Given the material below, output exactly the lines from the line with "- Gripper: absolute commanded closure" to the line with "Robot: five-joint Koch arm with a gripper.", both ends included, and no other lines.

━━ Provided material

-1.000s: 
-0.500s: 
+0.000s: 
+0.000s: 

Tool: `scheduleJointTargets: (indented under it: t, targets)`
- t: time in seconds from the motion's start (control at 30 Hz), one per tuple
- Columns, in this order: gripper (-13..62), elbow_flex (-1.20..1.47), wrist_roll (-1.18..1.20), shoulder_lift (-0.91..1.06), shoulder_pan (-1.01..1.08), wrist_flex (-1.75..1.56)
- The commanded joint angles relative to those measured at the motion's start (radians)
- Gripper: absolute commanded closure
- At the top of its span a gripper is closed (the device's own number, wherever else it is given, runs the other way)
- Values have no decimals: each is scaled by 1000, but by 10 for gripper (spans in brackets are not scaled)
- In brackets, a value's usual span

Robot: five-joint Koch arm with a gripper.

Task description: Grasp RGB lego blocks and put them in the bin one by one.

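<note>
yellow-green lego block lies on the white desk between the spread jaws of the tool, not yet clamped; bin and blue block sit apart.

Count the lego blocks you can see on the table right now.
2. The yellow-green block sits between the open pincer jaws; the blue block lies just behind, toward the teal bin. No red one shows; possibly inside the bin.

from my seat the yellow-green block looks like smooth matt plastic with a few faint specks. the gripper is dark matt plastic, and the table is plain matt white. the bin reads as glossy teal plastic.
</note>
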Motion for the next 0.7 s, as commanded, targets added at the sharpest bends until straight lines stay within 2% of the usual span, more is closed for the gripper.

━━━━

[Answer to this task]
- Gripper: absolute commanded closure
- At the top of its span a gripper is closed (the device's own number, wherever else it is given, runs the other way)
- Values have no decimals: each is scaled by 1000, but by 10 for gripper (spans in brackets are not scaled)
- In brackets, a value's usual span

Robot: five-joint Koch arm with a gripper.

No further output is required, since the answer is complete.